Offering an array of colorful island characters and an intricate plot filled with surprising twists and reveals, NO REST FOR THE WICKED promises to be the perfect summer beach read.


  1. Such a bountiful font of information in one short interview!

    I'm going to have to reread all this again later after I've had a cup or two of coffee.

    I hope your book does very well for you.

  2. Hi, KM - good morning. Thank you. I love sharing the knowledge - its a form of pay it forward. Enjoy the read.

  3. Great interview here, Martha and Grace--and I was particularly struck by the discussion of balancing character and plot, which you're right, Grace, is usually presented as an either/or, but I loved Martha's discussion of conflict and challenges pushing characters toward personal growth. It's that back and forth that makes the best fiction, I think: strong characters driving a strong plot that then pushes characters further, that then.... Enjoyed all this!

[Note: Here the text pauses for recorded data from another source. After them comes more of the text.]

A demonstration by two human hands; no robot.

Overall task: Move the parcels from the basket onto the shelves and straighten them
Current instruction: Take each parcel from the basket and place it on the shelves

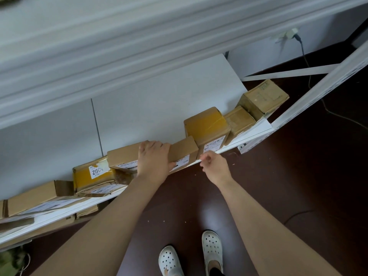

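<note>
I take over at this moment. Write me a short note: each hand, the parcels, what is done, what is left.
Left hand: grips the small parcel on the shelf.
Right hand: loosely curled at the shelf edge, holds nothing.
Done: other parcels already stand in a row on the shelf.
Left: straighten the row; the ones at the left look askew. Basket not in view.

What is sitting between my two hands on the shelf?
A small brown parcel with a white label, between the left hand and right hand, in the head view.
</note>
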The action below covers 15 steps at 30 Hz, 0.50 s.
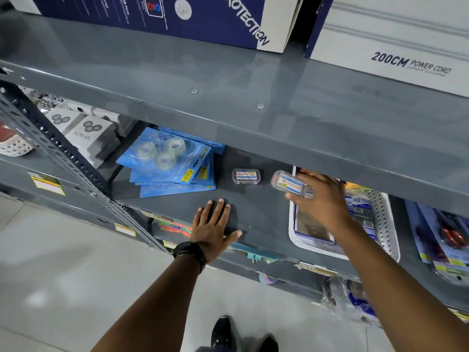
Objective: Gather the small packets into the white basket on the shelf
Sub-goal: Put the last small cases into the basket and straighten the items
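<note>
A small clear packet (246,176) with a coloured label lies on the grey shelf (261,212). My right hand (321,199) grips a second small packet (288,184), blurred, in its fingertips above the left rim of the white perforated basket (385,224). The basket sits at the right of the shelf and holds blue-edged flat packs, partly hidden by my forearm. Flat on the shelf's front, palm down, rests my left hand (214,227), fingers spread and holding nothing; there is a black watch on its wrist.
A stack of blue tape packs (170,163) lies left of the loose packet. Grey boxes (88,135) stand further left behind a slotted upright (58,148). The shelf above (253,97) overhangs closely and carries large cartons. Blister packs (441,240) lie right of the basket.
</note>
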Tool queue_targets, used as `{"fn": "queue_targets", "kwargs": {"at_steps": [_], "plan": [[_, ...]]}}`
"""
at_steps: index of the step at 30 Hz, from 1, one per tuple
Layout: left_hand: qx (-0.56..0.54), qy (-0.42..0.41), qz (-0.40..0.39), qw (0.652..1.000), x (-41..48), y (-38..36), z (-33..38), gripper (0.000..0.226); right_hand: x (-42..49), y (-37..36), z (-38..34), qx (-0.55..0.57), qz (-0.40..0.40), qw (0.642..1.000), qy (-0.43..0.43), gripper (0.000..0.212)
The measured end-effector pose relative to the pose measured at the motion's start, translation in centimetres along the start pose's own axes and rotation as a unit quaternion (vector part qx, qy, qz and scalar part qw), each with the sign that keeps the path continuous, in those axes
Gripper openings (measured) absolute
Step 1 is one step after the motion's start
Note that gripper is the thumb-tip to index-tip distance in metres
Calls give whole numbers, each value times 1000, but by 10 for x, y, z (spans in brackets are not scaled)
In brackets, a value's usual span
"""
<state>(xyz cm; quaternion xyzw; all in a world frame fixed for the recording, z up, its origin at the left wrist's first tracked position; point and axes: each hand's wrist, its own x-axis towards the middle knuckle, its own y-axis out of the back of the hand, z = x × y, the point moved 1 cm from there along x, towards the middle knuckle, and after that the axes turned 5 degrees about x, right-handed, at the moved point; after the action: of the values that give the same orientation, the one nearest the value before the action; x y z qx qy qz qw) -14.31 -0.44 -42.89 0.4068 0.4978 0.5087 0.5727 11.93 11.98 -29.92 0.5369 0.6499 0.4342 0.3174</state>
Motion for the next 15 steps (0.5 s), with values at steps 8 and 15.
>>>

  4. Martha, Thanks for sharing so much about your writing process. It's always helpful to hear how other writers do what they do even if my way is very different.

  5. Hi, Art & Warren - I just came out of the Pennwriters conference last weekend, where all did was discuss craft and process. It's one of my favorite topics, because you never know what you're going to hear, or what you'll learn.

  6. character and plot PLUS a Nantucket setting. I know what I'll be reading on the screened porch this summer.

    Great interview!

  7. Wonderful interview, Grace. Martha - WOW, I am so stealing your storyboard idea-- and I if I can get your AH HA moment to work - I will thank you every time a new twist takes off. Looking forward to No Rest for the Wicked.

  8. Thanks, Margaret - I hope you enjoy meeting John and Sarah Jarad, and the rest of the Nantucket crew.

    Kait, it's not stealing - it's sharing. I learned this trick at a writer's workshop and it has been a Godsend. Keeps the story on track. The twist part is where the fun comes in.

  9. Hi Martha, Thank you for the wonderful, informative interview.
    Like KM, I'm going to save this interview for future reference - and your first title for my beach book this summer. I've only been to Nantucket once, but I fell in love. It has that sense of being on the edge of the world, where anything can happen.

  10. Thank you, Martha, for the terrific interview. We can learn so much from each other. As I read, I find myself making notes of a clever point or witty dialogue that I can learn from. Reading is the best method for writing better. Wishing you continuing success with your series.

  11. Hi, Shari - me, too. I fell in love with ACK the minute the Eagle rounded Brant Point, and I saw the town spreading out in front of me. Pure magic! Let me know what you think - especially if I captured some of the mystery, and the charm.

    and thank you, Grace, for hosting me on Writers Who Kill. This has been great fun. I actually think that reading is a key part of writing. You know the feeling when you're immersed in something and you come up for air and think: this is really good! That's may favorite moment.

  12. Martha, wonderful interview. I live just over the border from PA in Ohio, so I'm quite familiar with Pittsburgh. I also self-publish and have not regretted going that route.
    I like the freedom to write what I want to write and not be tied down to any timelines.

    I've written down the names of all three of your books because I think they're books I want
    to read so I'll be ordering them.I'm an avid reader of many books, but mostly mysteries.

  13. Hi, Gloria - I agree about the timelines. I'm still working a day job, so I appreciate the ability to create my own schedule. As hard as I try, there are just so many hours in a day. It literally is the best of both worlds, for me.